**WORK ITEM:** Find the line containing "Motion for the" in the material below; copy that line and all following lines exactly.

===============

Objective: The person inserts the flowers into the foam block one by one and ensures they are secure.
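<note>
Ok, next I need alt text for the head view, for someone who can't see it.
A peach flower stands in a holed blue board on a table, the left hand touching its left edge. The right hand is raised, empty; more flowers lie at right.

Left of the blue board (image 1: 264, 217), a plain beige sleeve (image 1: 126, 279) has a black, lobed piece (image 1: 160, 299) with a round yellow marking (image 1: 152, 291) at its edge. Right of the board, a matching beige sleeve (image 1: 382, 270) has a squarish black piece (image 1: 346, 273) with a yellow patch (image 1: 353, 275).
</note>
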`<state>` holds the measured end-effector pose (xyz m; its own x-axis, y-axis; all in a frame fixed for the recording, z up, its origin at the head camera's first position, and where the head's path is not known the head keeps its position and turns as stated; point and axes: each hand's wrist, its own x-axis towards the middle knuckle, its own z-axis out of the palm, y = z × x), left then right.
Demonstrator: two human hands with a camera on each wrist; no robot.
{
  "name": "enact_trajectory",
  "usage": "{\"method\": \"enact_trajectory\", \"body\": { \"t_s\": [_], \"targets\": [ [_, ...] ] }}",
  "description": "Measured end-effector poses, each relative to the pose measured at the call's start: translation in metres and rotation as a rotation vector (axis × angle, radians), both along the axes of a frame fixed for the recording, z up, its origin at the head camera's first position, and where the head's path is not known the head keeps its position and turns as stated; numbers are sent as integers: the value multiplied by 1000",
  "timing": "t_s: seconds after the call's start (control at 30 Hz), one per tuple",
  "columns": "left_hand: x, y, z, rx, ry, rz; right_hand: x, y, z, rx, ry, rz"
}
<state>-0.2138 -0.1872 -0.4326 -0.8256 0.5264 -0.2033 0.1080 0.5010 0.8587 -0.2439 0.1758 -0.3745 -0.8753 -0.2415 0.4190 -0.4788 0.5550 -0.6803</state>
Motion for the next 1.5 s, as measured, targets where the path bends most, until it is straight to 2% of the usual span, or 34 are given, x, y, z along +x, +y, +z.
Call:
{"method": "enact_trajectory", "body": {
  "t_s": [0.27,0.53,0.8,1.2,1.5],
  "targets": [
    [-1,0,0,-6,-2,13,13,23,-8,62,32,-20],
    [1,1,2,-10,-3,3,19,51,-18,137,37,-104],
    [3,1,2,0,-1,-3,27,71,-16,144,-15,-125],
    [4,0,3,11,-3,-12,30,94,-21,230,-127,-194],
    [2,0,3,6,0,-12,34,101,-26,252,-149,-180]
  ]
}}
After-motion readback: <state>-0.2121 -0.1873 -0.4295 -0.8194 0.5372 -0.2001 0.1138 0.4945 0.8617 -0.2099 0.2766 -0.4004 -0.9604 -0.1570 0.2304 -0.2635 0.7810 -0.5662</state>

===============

**RESPONSE TO THIS TASK:**
Motion for the next 1.5 s, as measured, targets where the path bends most, until it is straight to 2% of the usual span, or 34 are given, x, y, z along +x, +y, +z.
Call:
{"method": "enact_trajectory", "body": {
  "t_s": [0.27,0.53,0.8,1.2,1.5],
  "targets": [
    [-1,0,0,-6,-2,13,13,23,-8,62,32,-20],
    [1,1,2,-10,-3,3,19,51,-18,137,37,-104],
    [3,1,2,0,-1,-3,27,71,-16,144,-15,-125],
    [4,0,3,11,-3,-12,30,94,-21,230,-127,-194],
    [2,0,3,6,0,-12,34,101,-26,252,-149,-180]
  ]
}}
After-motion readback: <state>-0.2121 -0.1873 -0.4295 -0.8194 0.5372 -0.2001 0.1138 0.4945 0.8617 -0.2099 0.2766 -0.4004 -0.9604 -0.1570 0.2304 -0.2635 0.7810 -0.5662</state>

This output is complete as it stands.